#### ACTIVITY
Comb through the entries for "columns" and pull out each line that holds it.

*** Opening INPUT MATERIAL ***

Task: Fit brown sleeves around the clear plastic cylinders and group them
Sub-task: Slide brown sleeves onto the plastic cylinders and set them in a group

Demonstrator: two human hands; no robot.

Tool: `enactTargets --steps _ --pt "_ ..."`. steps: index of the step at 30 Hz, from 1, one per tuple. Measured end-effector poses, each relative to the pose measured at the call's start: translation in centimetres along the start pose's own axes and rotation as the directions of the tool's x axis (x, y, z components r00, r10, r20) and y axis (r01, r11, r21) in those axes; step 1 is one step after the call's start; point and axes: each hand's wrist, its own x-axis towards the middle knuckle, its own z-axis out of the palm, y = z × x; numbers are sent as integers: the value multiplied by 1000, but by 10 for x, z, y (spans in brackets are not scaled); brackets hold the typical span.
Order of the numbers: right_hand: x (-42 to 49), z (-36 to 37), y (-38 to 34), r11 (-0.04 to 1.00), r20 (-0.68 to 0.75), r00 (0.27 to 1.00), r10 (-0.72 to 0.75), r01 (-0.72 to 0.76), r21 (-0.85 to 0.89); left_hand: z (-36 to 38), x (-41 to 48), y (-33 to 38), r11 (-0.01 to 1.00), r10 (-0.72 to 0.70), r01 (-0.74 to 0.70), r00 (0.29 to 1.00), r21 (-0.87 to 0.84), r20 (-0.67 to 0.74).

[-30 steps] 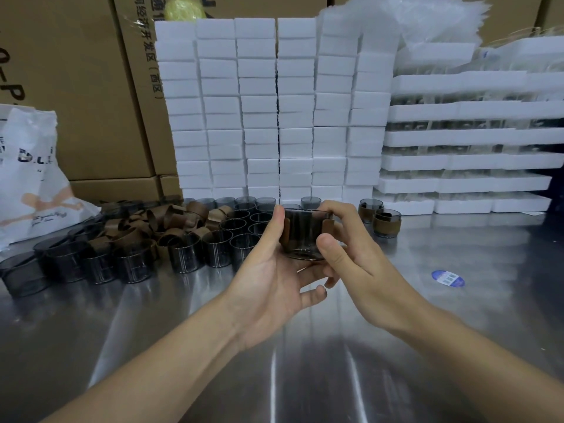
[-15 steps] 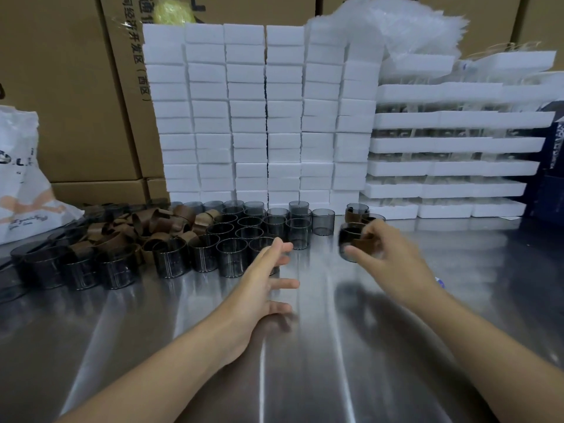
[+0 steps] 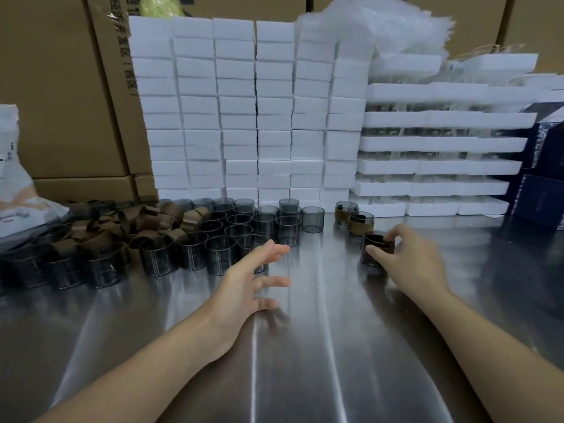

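Observation:
A sleeved cylinder stands on the steel table at centre right, with my right hand closed around its rim and side. Just behind it stand two more sleeved cylinders. Several bare smoky-clear cylinders are packed together at centre left. A heap of loose brown sleeves lies to their left. My left hand hovers open just in front of the nearest bare cylinders, fingers spread, holding nothing.
White foam blocks are stacked in a wall behind the cylinders, with foam trays to the right. Cardboard boxes stand at the back left, a white plastic bag at far left, dark blue boxes at far right.
A second ago both hands held the cylinder together at centre. My right hand has since carried it right and down onto the table beside the other sleeved ones; my left hand let go and moved toward the bare cylinders.

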Motion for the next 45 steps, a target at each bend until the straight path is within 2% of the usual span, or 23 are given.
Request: enactTargets --steps 6,12,15,16,17,19,20,21,23,25,29,34,40,45 --pt "-7 -2 -13 997 100 995 -4 -3 72 -3 4 -6 999 10 -11 999 33 41" --pt "-7 1 -12 1000 131 991 0 1 -12 -8 8 -10 991 29 -42 994 124 109" --pt "-5 5 -11 999 139 990 -13 19 -43 -8 11 -14 965 80 -92 995 246 59" --pt "-5 5 -12 998 140 990 -17 24 -52 -11 13 -16 920 160 -156 987 360 19" --pt "-5 6 -12 998 140 990 -22 31 -60 -16 15 -19 823 277 -238 961 516 3" --pt "-6 7 -13 996 137 990 -42 52 -70 -28 18 -21 496 480 -338 874 800 72" --pt "-7 8 -14 995 137 989 -54 64 -72 -34 18 -18 346 534 -338 838 875 112" --pt "-7 8 -14 995 139 988 -63 73 -71 -41 19 -15 231 564 -312 815 922 134" --pt "-9 10 -16 994 152 986 -70 81 -66 -55 23 -11 64 584 -208 801 976 133" --pt "-11 11 -17 993 170 982 -83 96 -69 -65 26 -7 -14 550 -74 832 997 70" --pt "-11 10 -17 991 182 978 -102 116 -71 -78 30 -12 -36 427 81 902 996 -58" --pt "-13 9 -17 991 200 974 -106 119 -58 -75 29 -9 -10 454 74 889 997 -61" --pt "-14 10 -17 989 240 963 -119 137 -59 -73 31 -8 130 402 88 906 988 -134" --pt "-16 15 -25 982 269 946 -179 187 -6 -87 32 8 273 205 175 950 946 -235"
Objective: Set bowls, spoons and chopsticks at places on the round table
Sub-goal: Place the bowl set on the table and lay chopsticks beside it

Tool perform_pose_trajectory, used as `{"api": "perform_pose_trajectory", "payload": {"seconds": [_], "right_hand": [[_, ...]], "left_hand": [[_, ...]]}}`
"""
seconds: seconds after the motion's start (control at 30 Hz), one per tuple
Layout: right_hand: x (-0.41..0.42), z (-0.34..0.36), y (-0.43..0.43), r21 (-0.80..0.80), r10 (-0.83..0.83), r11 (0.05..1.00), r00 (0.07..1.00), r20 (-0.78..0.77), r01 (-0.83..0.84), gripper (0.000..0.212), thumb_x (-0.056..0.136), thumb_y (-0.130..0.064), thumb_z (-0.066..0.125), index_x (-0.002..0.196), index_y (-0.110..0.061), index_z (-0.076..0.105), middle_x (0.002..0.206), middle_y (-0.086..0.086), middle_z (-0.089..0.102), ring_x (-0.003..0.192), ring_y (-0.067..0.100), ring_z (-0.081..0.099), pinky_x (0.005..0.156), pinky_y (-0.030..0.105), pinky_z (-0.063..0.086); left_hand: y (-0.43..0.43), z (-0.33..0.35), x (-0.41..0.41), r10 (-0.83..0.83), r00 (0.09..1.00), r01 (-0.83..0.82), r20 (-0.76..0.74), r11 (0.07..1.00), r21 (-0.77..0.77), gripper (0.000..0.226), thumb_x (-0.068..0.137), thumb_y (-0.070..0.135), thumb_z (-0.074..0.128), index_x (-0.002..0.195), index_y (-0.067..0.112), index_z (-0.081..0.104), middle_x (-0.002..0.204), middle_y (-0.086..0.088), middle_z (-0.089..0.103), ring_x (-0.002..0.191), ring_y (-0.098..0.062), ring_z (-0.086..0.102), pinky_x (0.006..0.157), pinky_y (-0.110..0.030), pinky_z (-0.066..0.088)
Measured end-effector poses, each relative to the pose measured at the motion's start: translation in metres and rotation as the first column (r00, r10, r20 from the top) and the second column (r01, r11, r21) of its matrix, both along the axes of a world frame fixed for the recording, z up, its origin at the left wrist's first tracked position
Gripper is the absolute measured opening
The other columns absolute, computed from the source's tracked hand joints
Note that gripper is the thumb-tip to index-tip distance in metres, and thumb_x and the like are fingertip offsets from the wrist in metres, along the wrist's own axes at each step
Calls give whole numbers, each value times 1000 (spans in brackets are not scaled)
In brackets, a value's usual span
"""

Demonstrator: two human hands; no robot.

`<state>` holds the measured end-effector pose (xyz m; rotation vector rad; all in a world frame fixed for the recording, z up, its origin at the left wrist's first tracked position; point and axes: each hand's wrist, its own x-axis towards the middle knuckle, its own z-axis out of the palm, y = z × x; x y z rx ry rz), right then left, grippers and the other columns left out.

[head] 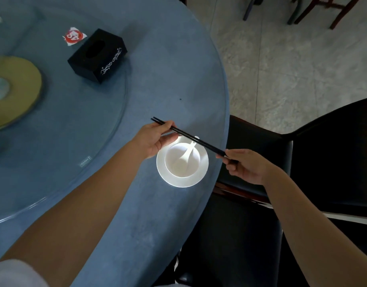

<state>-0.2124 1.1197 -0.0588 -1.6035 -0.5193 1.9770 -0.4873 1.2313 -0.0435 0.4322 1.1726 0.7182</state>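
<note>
Near the table's edge, you hold a pair of black chopsticks point(188, 137) above a white bowl point(182, 160), your left hand point(155, 139) pinching one end and your right hand point(243, 165) gripping the other. A white spoon point(185, 155) lies in the bowl, which sits on a white saucer point(182, 181). Under them, the round table point(168, 79) wears a blue-grey cloth, with a glass turntable point(74, 125) covering its middle over a gold disc point(19, 90). On that glass stand a black tissue box point(97, 55) and a red and white packet point(73, 36). Beside you, dark padded chairs point(327, 154) are tucked close to the rim, and pale marbled floor tiles point(292, 69) stretch beyond.
</note>
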Motion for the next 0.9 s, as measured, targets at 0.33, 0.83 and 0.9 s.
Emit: {"api": "perform_pose_trajectory", "payload": {"seconds": [0.33, 0.83, 0.9], "right_hand": [[9, -3, 13, -41, -47, 998, 997, 62, 49, 28, 102, -19, 52, 108, -3, 74, 75, 5, 55, 60, 12, 44, 54, 24, 42], [20, -12, 44, 44, -332, 943, 926, 181, 330, 19, 97, -13, 59, 110, -6, 71, 90, 9, 73, 74, 14, 68, 69, 28, 57], [12, -22, 42, 27, -365, 929, 903, 228, 369, 16, 97, -12, 60, 108, -6, 70, 95, 11, 74, 80, 16, 71, 67, 28, 58]], "left_hand": [[32, -23, -4, 86, 996, -82, -32, 990, 115, 13, 97, 4, 57, 89, 1, 67, 74, -6, 75, 72, -15, 73, 68, -24, 60], [68, -42, -10, 113, 988, -100, -101, 988, 119, 8, 92, -3, 62, 86, -1, 68, 70, -5, 75, 69, -14, 73, 65, -22, 59], [69, -51, -13, 91, 986, -78, -139, 992, 96, 8, 91, -2, 63, 86, 0, 68, 71, -6, 75, 68, -15, 73, 63, -22, 59]]}}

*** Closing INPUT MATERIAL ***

#### THE ANSWER
The other columns absolute, computed from the source's tracked hand joints
`<state>` holds the measured end-effector pose (xyz m; rotation vector rad; all in a world frame fixed for the recording, z up, its origin at the left wrist's first tracked position; point and axes: each hand's wrist, its own x-axis towards the middle knuckle, its own z-axis out of the palm, y = z × x; x y z rx ry rz), right then left, grippers and the other columns left out.

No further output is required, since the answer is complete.